- **TASK DIRECTIONS**: Your copy of the data should match it exactly, except that the pictures are gone.

◆ ◆ ◆

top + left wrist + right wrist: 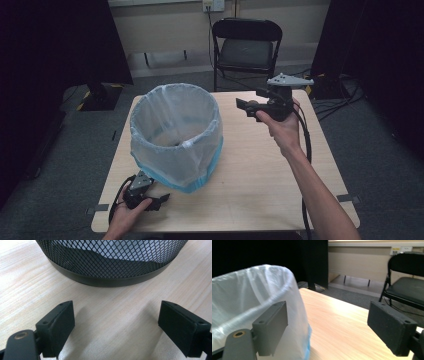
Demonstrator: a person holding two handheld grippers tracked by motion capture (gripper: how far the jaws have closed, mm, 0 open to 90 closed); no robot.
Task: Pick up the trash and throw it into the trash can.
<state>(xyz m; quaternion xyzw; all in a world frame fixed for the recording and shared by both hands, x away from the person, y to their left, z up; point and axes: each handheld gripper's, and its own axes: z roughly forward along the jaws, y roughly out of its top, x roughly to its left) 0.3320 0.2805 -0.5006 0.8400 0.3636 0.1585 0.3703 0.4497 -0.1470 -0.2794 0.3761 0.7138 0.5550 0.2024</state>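
Note:
A black mesh bin (112,262) lined with a translucent white bag (175,130) stands on the left half of the wooden table (260,170); the bag folds over the rim and shows a blue hem low down. My left gripper (162,201) rests low at the table's near left edge, just in front of the bin's base, jaws open and empty (116,325). My right gripper (242,105) is held up in the air to the right of the bin's rim, open, with the bag's edge (262,305) just beyond its left jaw.
A black folding chair (247,47) stands behind the table's far edge. Dark curtains hang at both sides. Cables lie on the floor at the right (340,95). Bare tabletop stretches right of the bin.

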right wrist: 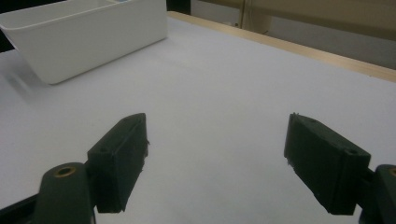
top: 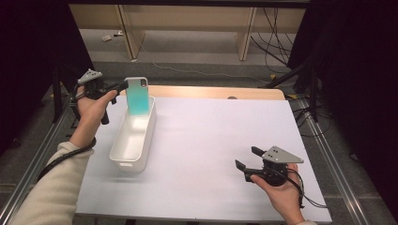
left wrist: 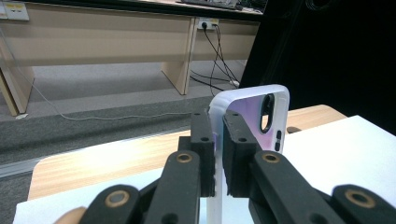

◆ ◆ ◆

- **TASK ANSWER**:
top + left wrist + right wrist: 
Demonstrator: a person holding two handheld grippers tracked by motion capture (gripper: how far the jaws have closed, mm, 0 open to 90 closed); no robot.
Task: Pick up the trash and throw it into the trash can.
<state>(xyz m; quaternion xyzw; all in a world frame fixed for the recording and shared by both hands, x away from the person, y to their left, z up; point and axes: each handheld gripper's, and its own axes: z roughly forward along the jaws, y roughly out of its top, x roughly to its left) 0.3320 0.2805 -0.5006 0.8400 0.3636 0.1585 0.3703 0.4497 -0.1470 -0.2794 0.3761 0.7138 0.5550 0.2024</state>
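Note:
A black mesh bin (112,262) lined with a translucent white bag (175,130) stands on the left half of the wooden table (260,170); the bag folds over the rim and shows a blue hem low down. My left gripper (162,201) rests low at the table's near left edge, just in front of the bin's base, jaws open and empty (116,325). My right gripper (242,105) is held up in the air to the right of the bin's rim, open, with the bag's edge (262,305) just beyond its left jaw.
A black folding chair (247,47) stands behind the table's far edge. Dark curtains hang at both sides. Cables lie on the floor at the right (340,95). Bare tabletop stretches right of the bin.
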
right wrist: 
top: 
left wrist: 

A complete answer has now been given to the exercise.